Google’s London-based DeepMind artificial intelligence unit has created a working prototype of what would be its first commercial medical device, the result of the unit’s three-year collaboration with Moorfields Eye Hospital.

In a live demonstration of the system at an event last week, DeepMind performed a retinal scan and real-time diagnosis on a patient who had agreed to be examined publicly.

The scan was analysed by DeepMind’s algorithms in Google’s cloud, which provided an urgency score and a detailed analysis in about 30 seconds, the Financial Times reported.

The prototype – which Moorfields ophthalmologist Pearse Keane, speaking at the Wired Health event in London last week, compared to a “concept car” – is able to diagnose diseases including glaucoma, diabetic retinopathy and age-related macular degeneration with an accuracy comparable that of experienced specialists.

DeepMind co-founder and chief executive Demis Hassabis. Image credit: DeepMind

Accuracy

The research has already resulted in a paper published the journal Nature Medicine last August, with the prototype more recently developed in collaboration with Moorfields.

DeepMind said the device, which must still undergo clinical trials and obtain regulatory approvals, would then be available for use by doctors at Moorfields for free for an initial period of five years.

The unit also makes the Streams medical diagnosis app and tools used to analyse medical scans in the US and the UK, but the retinal scan device would be its first stand-alone device.

Speaking at last week’s event, Keane called DeepMind’s results “jaw-dropping”, and predicted that “ophthalmology will be the first field transformed by AI”.

The system is designed to supplement human practicioners, rather than replacing them, in an environment in which eye scans quickly are becoming more prevalent, but the availability of the human experts needed to interpret them is not.

It is intended to refer urgent cases to specialists as quickly as possible, while reducing the number of false positives, which Keane said was currently creating a “huge logistical challenge” for the hospital.

DeepMind’s planned headquarters in London’s Kings Cross. Image credit: DeepMind

London expansion

DeepMind project lead and senior clinician scientist Alan Karthikesalingam told the Wired event the tool was an “opportunity to make the lives of clinicians easier”.
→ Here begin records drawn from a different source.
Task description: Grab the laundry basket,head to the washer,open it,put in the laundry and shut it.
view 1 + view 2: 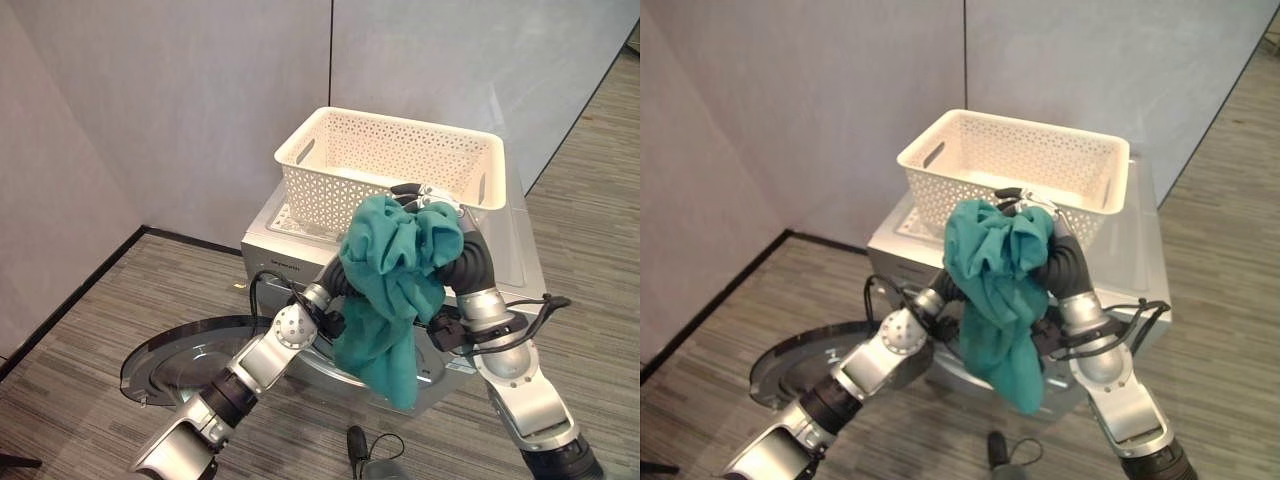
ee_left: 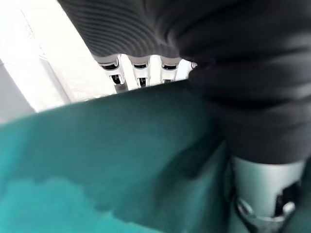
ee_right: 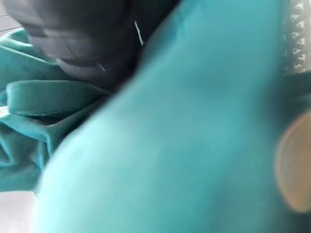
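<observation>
A white lattice laundry basket stands on top of the silver washer. The washer's round door hangs open low at the left. In front of the basket a teal cloth hangs in a bunch over the washer's front. My right hand is at the top of the bunch, fingers curled on the cloth. My left arm reaches in from the lower left, and my left hand goes in behind the cloth, hidden by it. The cloth lies right against the right wrist camera.
Grey partition walls close in behind and to the left of the washer. Striped grey floor lies open at the left, and more at the right.
</observation>
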Robot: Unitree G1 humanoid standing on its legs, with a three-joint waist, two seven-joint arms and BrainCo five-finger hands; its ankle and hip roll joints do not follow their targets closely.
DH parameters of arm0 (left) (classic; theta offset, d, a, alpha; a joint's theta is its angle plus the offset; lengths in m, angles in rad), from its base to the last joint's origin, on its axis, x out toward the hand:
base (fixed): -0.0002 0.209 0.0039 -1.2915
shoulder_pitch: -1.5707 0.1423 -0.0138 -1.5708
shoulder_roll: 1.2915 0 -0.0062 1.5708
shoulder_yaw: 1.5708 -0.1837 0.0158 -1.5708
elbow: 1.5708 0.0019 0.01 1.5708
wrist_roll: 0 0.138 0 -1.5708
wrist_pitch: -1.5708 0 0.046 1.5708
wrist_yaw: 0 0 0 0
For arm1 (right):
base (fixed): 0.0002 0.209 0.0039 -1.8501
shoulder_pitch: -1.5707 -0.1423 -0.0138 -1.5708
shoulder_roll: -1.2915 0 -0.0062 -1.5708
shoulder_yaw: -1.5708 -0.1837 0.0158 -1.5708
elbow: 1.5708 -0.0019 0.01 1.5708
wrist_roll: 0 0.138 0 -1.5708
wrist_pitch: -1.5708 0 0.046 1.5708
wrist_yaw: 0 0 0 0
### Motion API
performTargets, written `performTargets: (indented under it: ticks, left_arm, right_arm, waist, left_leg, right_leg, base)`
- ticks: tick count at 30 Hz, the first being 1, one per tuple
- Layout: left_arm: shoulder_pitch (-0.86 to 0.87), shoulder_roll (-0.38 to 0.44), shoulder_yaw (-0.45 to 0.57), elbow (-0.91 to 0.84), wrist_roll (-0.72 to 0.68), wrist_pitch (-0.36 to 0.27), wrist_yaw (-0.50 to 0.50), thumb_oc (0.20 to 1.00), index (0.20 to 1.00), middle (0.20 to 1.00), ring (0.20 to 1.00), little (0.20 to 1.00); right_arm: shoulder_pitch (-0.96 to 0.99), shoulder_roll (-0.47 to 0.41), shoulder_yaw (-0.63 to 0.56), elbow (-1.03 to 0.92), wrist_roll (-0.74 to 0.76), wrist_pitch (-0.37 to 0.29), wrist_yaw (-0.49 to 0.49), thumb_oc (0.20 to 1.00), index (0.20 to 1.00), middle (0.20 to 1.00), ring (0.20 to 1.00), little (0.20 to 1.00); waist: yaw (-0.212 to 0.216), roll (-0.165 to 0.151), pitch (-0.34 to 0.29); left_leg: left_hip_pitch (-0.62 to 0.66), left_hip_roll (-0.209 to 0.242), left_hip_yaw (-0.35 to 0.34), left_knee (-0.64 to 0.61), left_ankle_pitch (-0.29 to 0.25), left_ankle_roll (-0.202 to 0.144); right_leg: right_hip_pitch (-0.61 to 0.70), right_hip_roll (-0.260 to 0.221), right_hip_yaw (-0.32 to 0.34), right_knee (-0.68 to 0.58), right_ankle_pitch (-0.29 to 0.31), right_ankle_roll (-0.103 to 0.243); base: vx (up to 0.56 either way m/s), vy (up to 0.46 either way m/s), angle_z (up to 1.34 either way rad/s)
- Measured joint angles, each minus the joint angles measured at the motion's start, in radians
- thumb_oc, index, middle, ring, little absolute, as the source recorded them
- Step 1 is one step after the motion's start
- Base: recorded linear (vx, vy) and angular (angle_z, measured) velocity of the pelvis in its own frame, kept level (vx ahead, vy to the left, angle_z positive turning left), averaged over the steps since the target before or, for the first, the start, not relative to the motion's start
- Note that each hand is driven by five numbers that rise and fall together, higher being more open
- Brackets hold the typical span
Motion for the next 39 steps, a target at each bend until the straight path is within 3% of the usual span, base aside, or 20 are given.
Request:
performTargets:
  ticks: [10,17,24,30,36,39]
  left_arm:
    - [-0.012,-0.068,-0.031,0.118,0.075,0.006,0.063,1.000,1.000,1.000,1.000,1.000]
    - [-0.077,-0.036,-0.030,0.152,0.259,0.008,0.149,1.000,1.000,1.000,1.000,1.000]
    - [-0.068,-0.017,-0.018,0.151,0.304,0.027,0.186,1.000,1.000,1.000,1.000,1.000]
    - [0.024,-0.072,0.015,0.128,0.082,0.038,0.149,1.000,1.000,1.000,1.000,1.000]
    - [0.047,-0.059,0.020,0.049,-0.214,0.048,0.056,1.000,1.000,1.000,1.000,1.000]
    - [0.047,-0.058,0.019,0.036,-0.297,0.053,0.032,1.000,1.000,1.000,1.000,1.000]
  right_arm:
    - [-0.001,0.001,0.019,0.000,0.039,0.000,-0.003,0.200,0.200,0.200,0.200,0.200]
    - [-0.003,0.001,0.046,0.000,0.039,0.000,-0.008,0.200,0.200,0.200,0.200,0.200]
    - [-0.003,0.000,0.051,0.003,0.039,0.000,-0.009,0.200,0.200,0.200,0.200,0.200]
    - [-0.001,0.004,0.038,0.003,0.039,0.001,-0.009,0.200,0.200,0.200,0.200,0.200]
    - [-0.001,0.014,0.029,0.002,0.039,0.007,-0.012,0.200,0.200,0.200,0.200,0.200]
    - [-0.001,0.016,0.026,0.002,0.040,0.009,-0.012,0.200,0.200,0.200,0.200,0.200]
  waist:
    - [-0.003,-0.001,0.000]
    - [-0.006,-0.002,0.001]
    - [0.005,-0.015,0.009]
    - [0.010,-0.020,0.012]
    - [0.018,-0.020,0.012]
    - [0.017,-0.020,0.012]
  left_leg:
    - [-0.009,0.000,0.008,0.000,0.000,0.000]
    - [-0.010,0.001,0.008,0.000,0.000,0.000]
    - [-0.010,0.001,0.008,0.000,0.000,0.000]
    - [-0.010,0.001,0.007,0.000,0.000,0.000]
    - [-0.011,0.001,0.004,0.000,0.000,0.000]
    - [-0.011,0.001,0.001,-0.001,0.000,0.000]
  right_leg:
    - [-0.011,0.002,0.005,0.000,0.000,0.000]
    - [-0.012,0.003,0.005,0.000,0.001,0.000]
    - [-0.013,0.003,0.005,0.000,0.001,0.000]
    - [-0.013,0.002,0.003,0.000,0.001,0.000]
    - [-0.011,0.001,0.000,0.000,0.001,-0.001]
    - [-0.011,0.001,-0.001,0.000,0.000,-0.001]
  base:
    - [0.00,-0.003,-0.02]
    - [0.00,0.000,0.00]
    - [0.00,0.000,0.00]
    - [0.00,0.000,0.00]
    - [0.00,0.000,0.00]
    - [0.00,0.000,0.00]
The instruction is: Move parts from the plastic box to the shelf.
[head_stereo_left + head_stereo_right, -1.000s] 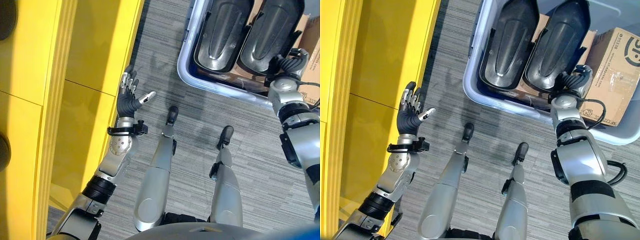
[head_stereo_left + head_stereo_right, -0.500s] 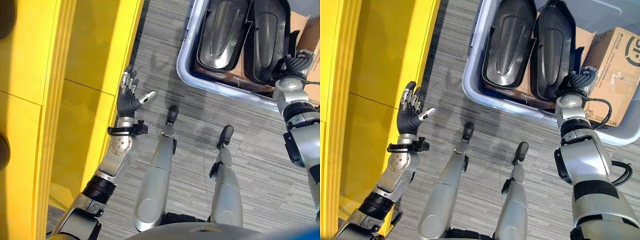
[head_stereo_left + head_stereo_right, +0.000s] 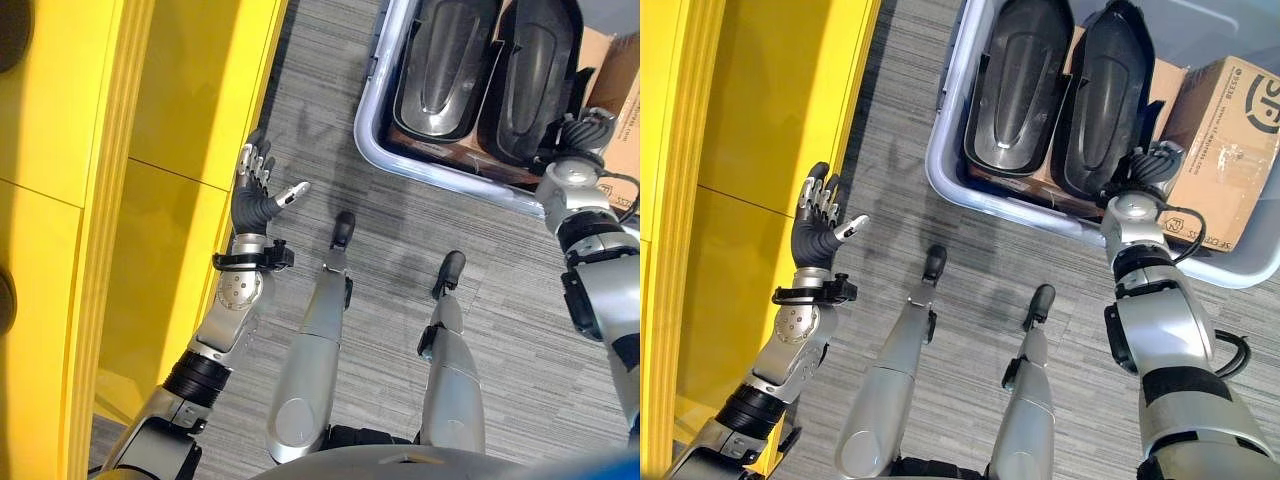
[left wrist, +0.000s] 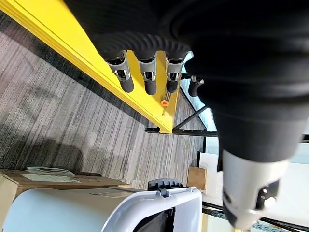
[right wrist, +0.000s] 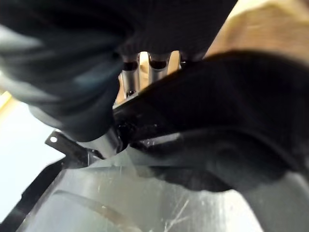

It also represents an effort by Google to get an early lead in the area of AI healthcare services, which are expected to be worth $6.6 billion (£5bn) in two years’ time.

Google said in November it would transfer control of DeepMind to a new Google Health division in California, as it invests more in commercialising its medical research efforts.

DeepMind is, however, intending to retain and expand its London base, with plans to move into a new flagship building in the Kings Cross area in the first half of next year.

“London is the artificial intelligence capital of Europe, with the capital housing more than twice as many companies as its closest rivals, Paris and Berlin, combined,” said Laura Citron, chief executive of London & Partners, when the new headquarters was announced last month.